Here is my implementation so far (just the most important funcitions and the data structure):
typedef vector<int> chromosome;
typedef vector<chromosome> population;
population popul;
float eval[number];
void cross_chromosomes( const chromosome &parent_a, const chromosome &parent_b, chromosome &child_a, chromosome &child_b )
{
int crossing_point = crossing_point_gen( gen );
child_a.reserve( length );
child_a.insert( child_a.end(), parent_a.cbegin(), parent_a.cbegin() + crossing_point );
child_a.insert( child_a.end(), parent_b.cbegin() + crossing_point, parent_b.cend() );
child_b.reserve( length );
child_b.insert( child_b.end(), parent_b.cbegin(), parent_b.cbegin() + crossing_point );
child_b.insert( child_b.end(), parent_a.cbegin() + crossing_point, parent_a.cend() );
}
void calculate_eval()
{
for( int i = 0; i < number; i++ )
{
eval[i] = evaluate_chromosome( popul[i] );
}
}
Do you think it is an efficient way of implementing this algorithm? I originally used vector for the chromosome, but I have read this question: C++ Vector vs Array (Time) and I updated my code to vector<int>.
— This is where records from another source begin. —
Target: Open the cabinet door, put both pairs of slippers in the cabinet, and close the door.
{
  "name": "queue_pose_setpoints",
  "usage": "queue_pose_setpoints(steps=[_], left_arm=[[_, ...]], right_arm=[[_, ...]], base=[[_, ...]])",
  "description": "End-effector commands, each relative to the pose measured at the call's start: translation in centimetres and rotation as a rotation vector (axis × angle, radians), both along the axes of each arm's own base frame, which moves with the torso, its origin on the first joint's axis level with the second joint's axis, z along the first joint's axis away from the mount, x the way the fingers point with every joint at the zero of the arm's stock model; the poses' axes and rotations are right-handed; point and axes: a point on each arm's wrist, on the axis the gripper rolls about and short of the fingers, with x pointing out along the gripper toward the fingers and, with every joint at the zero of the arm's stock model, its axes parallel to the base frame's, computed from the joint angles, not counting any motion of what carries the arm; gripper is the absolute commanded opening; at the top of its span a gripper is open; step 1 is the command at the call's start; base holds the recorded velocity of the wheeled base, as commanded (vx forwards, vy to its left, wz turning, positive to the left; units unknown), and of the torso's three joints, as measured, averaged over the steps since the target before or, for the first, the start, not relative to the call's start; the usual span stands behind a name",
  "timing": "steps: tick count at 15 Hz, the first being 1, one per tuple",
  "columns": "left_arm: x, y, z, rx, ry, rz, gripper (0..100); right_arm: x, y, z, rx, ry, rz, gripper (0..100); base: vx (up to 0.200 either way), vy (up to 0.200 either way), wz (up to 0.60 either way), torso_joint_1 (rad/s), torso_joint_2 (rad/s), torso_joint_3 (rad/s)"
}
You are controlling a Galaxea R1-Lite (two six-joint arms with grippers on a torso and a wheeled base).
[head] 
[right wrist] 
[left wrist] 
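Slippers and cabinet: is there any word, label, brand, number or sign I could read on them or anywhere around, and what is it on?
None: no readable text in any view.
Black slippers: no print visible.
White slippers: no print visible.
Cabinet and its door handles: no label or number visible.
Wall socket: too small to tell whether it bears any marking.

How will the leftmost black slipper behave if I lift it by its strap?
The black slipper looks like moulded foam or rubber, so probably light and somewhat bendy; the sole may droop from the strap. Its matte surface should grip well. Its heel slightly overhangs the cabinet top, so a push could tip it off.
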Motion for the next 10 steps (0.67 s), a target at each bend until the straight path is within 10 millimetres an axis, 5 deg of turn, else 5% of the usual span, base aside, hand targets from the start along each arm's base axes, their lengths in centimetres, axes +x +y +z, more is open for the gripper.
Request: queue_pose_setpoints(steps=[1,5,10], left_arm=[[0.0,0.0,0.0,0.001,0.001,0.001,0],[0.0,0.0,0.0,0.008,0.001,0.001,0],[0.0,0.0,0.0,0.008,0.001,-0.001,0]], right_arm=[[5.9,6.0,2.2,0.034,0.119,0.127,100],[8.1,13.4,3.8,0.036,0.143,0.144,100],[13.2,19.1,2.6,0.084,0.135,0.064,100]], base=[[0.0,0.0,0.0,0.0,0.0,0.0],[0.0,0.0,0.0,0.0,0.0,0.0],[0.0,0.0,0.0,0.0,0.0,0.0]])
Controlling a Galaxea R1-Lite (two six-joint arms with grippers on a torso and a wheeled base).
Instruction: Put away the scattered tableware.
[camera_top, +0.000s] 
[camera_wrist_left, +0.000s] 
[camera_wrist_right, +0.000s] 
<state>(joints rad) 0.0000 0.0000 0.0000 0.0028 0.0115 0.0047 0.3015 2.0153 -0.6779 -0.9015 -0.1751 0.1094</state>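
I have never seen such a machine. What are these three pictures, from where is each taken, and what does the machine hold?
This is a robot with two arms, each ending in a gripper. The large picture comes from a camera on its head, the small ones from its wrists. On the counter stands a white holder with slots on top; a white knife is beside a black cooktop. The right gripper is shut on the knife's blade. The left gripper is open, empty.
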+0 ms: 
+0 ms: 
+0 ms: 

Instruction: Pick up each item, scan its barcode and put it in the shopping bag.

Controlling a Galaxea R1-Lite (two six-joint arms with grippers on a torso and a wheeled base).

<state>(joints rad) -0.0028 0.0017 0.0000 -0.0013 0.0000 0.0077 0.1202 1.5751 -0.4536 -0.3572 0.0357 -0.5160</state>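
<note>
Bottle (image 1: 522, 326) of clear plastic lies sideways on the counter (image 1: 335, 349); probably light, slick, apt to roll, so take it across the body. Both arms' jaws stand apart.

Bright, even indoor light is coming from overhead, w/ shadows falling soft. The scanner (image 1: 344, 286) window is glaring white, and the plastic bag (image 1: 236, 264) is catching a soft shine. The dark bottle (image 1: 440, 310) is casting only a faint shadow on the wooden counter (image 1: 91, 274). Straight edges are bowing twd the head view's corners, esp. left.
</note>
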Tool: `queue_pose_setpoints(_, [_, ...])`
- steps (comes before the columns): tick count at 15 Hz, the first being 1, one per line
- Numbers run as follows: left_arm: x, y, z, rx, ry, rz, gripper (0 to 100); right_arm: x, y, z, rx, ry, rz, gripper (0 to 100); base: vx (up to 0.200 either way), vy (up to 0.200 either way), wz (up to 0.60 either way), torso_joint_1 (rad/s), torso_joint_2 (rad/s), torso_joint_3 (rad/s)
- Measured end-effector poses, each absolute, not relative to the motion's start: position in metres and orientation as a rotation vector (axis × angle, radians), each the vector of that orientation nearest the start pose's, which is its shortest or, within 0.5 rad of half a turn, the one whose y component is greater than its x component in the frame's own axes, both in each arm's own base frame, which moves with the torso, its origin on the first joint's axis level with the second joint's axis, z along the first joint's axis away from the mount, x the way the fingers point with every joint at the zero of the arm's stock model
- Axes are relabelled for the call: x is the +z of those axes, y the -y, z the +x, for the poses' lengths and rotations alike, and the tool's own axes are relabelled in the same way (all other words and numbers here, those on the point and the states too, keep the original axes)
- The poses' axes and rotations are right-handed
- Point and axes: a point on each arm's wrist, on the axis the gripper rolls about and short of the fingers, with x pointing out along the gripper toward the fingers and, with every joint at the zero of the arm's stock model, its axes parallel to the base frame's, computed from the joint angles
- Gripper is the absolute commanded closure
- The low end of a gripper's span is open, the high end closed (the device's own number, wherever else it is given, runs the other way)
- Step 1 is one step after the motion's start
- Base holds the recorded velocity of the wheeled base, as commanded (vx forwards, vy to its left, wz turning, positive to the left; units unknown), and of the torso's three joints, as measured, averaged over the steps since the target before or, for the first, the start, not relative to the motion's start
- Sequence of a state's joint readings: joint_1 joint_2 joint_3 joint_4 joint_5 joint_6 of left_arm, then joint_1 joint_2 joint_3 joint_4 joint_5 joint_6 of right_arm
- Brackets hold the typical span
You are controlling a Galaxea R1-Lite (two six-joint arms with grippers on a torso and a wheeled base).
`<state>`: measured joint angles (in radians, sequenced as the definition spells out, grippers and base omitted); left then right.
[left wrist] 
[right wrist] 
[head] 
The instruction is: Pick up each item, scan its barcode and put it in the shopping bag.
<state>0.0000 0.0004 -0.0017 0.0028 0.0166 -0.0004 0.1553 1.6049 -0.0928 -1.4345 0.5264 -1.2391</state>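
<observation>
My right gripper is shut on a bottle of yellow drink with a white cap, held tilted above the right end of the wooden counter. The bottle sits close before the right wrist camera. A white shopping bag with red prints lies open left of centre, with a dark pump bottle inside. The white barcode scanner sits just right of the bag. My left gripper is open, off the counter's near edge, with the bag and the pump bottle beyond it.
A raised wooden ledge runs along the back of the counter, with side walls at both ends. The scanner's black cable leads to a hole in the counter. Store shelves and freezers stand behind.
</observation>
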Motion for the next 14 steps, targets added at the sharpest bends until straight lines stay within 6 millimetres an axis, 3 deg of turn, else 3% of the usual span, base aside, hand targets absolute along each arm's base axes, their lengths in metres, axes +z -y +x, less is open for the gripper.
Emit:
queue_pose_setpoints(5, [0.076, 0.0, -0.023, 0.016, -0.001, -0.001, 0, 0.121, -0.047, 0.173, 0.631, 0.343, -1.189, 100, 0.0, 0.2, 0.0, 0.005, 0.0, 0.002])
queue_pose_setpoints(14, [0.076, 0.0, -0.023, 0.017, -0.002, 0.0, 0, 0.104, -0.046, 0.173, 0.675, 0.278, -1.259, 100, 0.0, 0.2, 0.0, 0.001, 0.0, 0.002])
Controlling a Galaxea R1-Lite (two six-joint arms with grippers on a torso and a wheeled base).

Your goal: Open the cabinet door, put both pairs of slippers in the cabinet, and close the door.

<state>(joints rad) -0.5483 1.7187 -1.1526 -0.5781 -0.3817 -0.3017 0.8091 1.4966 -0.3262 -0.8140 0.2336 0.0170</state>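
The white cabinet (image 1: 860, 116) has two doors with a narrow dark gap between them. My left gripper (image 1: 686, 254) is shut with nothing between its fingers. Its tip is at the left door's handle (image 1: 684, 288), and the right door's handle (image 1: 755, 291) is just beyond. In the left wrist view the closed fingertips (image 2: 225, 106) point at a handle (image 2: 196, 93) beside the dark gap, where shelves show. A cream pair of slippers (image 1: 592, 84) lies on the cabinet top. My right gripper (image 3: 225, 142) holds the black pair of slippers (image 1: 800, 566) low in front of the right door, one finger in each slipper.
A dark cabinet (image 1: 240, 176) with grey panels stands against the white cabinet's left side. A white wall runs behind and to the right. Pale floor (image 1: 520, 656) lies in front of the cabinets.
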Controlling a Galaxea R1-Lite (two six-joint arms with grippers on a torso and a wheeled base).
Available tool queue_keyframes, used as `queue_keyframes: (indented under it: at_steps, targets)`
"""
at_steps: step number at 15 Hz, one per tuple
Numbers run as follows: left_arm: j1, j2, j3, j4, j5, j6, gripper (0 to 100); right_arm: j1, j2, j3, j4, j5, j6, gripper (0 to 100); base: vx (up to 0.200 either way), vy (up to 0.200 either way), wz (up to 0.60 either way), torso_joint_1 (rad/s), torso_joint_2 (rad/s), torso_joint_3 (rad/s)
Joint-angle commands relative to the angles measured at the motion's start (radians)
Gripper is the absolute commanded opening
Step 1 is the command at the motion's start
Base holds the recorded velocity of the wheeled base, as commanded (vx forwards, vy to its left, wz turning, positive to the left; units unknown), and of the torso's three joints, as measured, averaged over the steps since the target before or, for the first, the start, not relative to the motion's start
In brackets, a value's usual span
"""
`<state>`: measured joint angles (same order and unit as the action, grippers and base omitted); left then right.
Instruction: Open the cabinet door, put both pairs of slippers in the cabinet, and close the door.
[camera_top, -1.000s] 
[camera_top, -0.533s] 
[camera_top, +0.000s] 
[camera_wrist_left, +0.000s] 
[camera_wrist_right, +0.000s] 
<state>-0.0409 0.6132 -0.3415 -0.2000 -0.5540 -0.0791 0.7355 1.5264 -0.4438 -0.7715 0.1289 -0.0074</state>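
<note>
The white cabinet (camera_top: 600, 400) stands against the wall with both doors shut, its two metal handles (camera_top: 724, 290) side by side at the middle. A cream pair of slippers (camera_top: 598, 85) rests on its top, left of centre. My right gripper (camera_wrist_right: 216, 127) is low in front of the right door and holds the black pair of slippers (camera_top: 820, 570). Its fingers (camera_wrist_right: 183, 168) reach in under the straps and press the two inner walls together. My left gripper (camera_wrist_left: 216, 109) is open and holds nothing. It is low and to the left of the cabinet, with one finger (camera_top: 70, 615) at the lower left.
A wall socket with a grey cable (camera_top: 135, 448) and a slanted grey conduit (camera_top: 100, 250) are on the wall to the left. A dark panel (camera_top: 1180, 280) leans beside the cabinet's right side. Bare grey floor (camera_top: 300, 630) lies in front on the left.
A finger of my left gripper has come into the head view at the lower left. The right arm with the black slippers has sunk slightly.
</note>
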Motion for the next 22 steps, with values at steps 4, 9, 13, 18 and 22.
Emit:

Do you think there are other optimisations I should do with my code to make it more efficient? Is the crossing code efficient as it is now?
The crossover code seems at max efficiency for what you are trying to do with the vectors. From my experience with genetic algorithms, the fitness function and selection operator are the most time intensive. Since you will be using crossover and mutation on a sample of the population you don’t have to worry too much about the efficiency of the crossover operator. Focus on defining a good representation for your data and an optimal fitness function implementation.